## Work request
Without altering a single word, repeat the records that follow.

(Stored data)
────────────────

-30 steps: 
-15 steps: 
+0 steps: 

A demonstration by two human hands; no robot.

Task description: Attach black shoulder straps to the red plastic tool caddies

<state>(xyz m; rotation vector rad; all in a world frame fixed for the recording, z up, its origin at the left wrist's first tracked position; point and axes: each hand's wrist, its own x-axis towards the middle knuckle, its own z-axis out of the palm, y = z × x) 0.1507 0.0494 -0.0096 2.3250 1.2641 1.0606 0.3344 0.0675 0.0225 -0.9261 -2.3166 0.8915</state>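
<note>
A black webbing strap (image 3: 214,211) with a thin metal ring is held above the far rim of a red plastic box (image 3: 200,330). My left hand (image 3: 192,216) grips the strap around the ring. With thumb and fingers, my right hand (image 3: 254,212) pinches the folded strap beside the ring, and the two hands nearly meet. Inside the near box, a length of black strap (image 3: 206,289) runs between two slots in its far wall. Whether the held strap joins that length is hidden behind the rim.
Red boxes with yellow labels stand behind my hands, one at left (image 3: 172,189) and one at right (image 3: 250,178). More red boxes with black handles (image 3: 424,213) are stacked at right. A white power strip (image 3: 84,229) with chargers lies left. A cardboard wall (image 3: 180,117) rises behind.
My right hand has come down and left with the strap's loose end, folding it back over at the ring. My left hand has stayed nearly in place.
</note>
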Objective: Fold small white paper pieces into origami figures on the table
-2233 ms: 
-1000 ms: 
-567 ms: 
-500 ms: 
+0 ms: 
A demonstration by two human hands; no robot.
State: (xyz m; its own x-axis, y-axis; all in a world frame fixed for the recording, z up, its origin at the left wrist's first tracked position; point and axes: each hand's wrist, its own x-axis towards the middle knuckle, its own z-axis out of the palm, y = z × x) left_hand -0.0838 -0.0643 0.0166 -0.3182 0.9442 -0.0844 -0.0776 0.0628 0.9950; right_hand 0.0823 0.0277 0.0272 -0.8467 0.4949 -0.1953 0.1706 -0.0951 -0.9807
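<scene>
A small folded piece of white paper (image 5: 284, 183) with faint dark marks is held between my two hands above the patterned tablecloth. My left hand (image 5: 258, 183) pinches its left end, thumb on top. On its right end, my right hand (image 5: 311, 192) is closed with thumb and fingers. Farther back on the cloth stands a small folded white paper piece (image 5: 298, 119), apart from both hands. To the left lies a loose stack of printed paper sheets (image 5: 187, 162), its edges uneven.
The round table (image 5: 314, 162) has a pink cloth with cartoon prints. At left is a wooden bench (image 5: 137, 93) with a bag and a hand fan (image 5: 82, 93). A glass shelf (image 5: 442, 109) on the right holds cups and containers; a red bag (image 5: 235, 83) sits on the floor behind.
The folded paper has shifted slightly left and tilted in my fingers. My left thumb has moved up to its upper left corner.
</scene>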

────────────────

## Answer area
-30 steps: 
-15 steps: 
+0 steps: 

A demonstration by two human hands; no robot.

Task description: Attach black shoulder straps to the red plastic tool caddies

<state>(xyz m; rotation vector rad; all in a world frame fixed for the recording, z up, its origin at the left wrist's first tracked position; point and axes: each hand's wrist, its own x-axis towards the middle knuckle, its own z-axis out of the palm, y = z × x) 0.1507 0.0494 -0.0096 2.3250 1.2641 1.0606 0.3344 0.0675 0.0225 -0.9261 -2.3166 0.8915</state>
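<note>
A black webbing strap (image 3: 214,211) with a thin metal ring is held above the far rim of a red plastic box (image 3: 200,330). My left hand (image 3: 192,216) grips the strap around the ring. With thumb and fingers, my right hand (image 3: 254,212) pinches the folded strap beside the ring, and the two hands nearly meet. Inside the near box, a length of black strap (image 3: 206,289) runs between two slots in its far wall. Whether the held strap joins that length is hidden behind the rim.
Red boxes with yellow labels stand behind my hands, one at left (image 3: 172,189) and one at right (image 3: 250,178). More red boxes with black handles (image 3: 424,213) are stacked at right. A white power strip (image 3: 84,229) with chargers lies left. A cardboard wall (image 3: 180,117) rises behind.
My right hand has come down and left with the strap's loose end, folding it back over at the ring. My left hand has stayed nearly in place.
</note>
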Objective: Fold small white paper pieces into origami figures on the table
-2233 ms: 
-1000 ms: 
-567 ms: 
-500 ms: 
+0 ms: 
A demonstration by two human hands; no robot.
State: (xyz m; its own x-axis, y-axis; all in a world frame fixed for the recording, z up, its origin at the left wrist's first tracked position; point and axes: each hand's wrist, its own x-axis towards the middle knuckle, its own z-axis out of the palm, y = z × x) left_hand -0.0838 -0.0643 0.0166 -0.3182 0.9442 -0.0844 -0.0776 0.0628 0.9950; right_hand 0.0823 0.0277 0.0272 -0.8467 0.4949 -0.1953 0.1706 -0.0951 -0.9807
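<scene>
A small folded piece of white paper (image 5: 284, 183) with faint dark marks is held between my two hands above the patterned tablecloth. My left hand (image 5: 258, 183) pinches its left end, thumb on top. On its right end, my right hand (image 5: 311, 192) is closed with thumb and fingers. Farther back on the cloth stands a small folded white paper piece (image 5: 298, 119), apart from both hands. To the left lies a loose stack of printed paper sheets (image 5: 187, 162), its edges uneven.
The round table (image 5: 314, 162) has a pink cloth with cartoon prints. At left is a wooden bench (image 5: 137, 93) with a bag and a hand fan (image 5: 82, 93). A glass shelf (image 5: 442, 109) on the right holds cups and containers; a red bag (image 5: 235, 83) sits on the floor behind.
The folded paper has shifted slightly left and tilted in my fingers. My left thumb has moved up to its upper left corner.
</scene>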

No additional response is needed to complete this exercise.